I am in the middle of Alastair Campbell’s Dairies right now – ‘Prelude to Power’ – available here – Alastair Campbell Diaries, Vol 1
I’m assuming, of course, but if Campbell, as Blair’s former head of communications had been asked about this title change, I think he’d have said, “For fuck’s sake, Tony!” … [Apologies, but I’m guided by the sometimes flowery language in Campbell’s book] … “Don’t change it just so that Peter’s not annoyed! You’ve done enough of that already! And look where it got us!”
Assuming I’m right about Campbell’s likely opinion, if I had been asked, I’d have agreed with Alastair.
Tony Blair’s “journey” was the political journey of the last 15-20 years. From ‘Bambi’ to ‘war criminal’; from lightweight ‘pretty boy’ to international statesman/celebrity; from the most loved to (arguably) the most hated politician of recent decades. No-one else, not Peter Mandelson or Gordon Brown, John Prescott or Alastair Campbell, Robin Cook or even Cherie is in the same class of “change maker”, even if for much of that period they were all, supposedly, in the same boat.
So if Mr Blair did decide to alter and seemingly weaken his memoir’s title of his own volition and not on the advice of his publishers or others, and that too is always possible, it may also confirm what Campbell said in his own book: that Blair often allowed lesser-abled political animals to push him off-course because of his own inclusive instincts and his high regard for their individual capabilities and value. And that tendency to inclusivity and the ‘mistake’ of constantly assuring others of their importance to him were both central to his inability to get these particular ego-centric oarsmen rowing in the same direction. In other words sacking not backing should have been his course of action. Or, to continue metaphorically – throwing overboard.
If Campbell was even half-right in his thoughts on the limitations of Blair’s leadership style (at least in his pre-prime ministerial years – probably later too) some people will use those thoughts to confirm their own prejudices – “weak”, “malleable” etc. For me it means the opposite. It would, wouldn’t it?

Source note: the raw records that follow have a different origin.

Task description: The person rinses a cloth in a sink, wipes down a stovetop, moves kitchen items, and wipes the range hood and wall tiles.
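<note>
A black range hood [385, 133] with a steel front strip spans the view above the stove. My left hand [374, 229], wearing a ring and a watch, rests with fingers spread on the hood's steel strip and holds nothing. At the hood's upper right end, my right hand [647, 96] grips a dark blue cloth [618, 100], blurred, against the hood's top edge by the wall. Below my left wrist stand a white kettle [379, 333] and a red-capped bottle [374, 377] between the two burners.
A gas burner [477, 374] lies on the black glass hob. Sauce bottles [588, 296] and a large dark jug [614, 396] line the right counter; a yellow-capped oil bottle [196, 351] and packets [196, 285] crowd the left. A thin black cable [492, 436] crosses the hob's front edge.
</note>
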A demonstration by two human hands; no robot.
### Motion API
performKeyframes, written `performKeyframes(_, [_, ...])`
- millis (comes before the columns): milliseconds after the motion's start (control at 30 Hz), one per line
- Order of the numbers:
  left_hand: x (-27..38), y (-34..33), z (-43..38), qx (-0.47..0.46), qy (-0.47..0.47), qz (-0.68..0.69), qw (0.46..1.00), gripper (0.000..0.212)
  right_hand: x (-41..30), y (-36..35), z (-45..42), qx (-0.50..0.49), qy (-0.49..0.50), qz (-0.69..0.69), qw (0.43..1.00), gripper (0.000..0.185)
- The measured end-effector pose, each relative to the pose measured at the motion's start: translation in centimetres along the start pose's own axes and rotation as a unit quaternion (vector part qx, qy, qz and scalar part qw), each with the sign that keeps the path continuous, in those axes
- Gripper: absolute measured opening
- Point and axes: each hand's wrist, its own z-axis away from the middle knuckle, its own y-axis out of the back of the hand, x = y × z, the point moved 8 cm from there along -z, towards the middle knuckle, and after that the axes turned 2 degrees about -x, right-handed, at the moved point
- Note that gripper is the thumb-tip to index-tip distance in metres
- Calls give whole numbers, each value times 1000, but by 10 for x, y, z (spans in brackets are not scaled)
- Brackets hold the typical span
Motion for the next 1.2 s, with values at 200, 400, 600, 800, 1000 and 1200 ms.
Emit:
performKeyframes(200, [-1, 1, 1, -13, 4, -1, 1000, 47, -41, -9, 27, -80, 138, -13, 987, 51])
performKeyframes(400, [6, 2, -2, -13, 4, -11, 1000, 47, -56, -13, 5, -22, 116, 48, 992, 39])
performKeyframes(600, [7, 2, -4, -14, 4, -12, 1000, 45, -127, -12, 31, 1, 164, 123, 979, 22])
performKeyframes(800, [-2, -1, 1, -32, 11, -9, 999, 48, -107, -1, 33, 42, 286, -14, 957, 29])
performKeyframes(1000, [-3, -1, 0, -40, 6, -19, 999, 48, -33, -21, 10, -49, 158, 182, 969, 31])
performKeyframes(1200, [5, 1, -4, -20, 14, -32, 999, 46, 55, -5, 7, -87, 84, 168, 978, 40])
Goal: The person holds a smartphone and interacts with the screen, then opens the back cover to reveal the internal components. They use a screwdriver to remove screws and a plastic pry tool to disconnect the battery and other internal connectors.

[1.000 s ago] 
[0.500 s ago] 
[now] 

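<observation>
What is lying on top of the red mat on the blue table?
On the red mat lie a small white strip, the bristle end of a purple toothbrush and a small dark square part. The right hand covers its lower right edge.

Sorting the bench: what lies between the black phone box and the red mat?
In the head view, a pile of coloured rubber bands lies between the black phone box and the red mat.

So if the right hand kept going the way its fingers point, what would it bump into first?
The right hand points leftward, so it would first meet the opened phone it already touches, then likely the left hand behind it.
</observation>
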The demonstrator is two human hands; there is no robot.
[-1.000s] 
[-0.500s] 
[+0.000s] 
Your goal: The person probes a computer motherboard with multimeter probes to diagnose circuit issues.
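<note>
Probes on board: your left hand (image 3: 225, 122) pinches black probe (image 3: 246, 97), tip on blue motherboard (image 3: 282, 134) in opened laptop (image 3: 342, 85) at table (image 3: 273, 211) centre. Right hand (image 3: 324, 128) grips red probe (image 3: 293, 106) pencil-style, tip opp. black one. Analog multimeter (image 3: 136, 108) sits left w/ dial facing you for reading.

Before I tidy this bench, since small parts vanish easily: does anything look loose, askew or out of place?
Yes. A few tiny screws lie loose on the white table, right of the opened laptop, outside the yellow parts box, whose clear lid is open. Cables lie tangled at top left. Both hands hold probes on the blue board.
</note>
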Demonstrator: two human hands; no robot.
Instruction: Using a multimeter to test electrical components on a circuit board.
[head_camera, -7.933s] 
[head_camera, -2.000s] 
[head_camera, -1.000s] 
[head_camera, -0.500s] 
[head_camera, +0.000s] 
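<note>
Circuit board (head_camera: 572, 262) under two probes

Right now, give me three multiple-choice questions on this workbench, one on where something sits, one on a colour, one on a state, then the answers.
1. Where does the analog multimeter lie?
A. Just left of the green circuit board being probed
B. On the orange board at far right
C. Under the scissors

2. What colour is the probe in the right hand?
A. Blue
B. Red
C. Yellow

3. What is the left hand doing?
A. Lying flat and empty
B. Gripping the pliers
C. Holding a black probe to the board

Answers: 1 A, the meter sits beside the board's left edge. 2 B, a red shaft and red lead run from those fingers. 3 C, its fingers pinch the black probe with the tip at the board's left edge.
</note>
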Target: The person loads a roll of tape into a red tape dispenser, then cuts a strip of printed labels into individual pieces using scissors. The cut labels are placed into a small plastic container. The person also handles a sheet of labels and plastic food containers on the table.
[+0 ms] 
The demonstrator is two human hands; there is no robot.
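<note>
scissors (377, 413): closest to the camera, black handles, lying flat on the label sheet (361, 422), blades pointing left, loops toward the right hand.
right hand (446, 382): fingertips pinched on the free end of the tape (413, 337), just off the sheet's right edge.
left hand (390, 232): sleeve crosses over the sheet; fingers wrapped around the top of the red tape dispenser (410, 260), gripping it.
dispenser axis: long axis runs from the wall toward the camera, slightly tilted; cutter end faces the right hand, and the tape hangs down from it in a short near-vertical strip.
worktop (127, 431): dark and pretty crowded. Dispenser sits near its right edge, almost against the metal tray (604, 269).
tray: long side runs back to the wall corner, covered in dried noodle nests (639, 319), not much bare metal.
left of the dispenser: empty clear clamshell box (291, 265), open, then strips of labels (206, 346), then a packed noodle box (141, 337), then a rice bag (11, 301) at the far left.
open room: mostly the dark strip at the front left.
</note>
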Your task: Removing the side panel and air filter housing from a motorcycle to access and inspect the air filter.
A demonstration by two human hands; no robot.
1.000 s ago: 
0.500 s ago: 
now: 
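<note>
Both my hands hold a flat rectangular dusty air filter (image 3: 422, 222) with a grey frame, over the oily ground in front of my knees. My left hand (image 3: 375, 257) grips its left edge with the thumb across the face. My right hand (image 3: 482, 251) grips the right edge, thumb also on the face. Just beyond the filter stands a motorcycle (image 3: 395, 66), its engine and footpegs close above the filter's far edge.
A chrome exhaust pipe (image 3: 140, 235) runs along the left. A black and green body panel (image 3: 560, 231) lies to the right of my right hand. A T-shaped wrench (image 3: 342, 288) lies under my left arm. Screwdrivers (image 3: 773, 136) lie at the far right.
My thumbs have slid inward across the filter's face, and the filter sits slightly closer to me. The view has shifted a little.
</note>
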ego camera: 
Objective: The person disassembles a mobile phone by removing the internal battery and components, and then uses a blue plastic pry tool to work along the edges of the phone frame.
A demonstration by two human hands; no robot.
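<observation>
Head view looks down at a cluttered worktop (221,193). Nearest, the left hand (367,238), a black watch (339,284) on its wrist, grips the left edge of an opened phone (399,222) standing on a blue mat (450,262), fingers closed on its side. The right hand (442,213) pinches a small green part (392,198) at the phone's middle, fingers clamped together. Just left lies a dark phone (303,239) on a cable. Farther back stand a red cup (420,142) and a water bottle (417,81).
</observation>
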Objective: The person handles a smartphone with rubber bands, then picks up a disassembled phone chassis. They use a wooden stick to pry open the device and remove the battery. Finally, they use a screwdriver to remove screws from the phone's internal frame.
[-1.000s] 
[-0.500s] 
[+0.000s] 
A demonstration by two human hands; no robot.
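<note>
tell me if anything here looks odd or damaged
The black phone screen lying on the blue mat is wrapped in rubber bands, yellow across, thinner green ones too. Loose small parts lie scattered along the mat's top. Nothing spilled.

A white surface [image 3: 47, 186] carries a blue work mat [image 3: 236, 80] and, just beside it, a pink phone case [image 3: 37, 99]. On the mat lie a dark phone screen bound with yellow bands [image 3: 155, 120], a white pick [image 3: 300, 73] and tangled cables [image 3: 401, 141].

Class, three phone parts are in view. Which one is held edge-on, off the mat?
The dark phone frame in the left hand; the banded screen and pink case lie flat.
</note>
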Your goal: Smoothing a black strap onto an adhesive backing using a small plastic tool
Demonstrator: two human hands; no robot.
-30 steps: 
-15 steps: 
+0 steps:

It proves that then and even now, in his domestic political afterlife, he still wishes not to upset colleagues. He is permitting them the strength of integrity in their own memories and the space to put these thoughts on record without claiming the moral high ground as his and his alone.
In other words he is still a team player, and not the autocratic leader that many would wish to have us think. Thus, Tony Blair actually has a political afterlife, while others on his journey may find trouble finding such high-powered roles.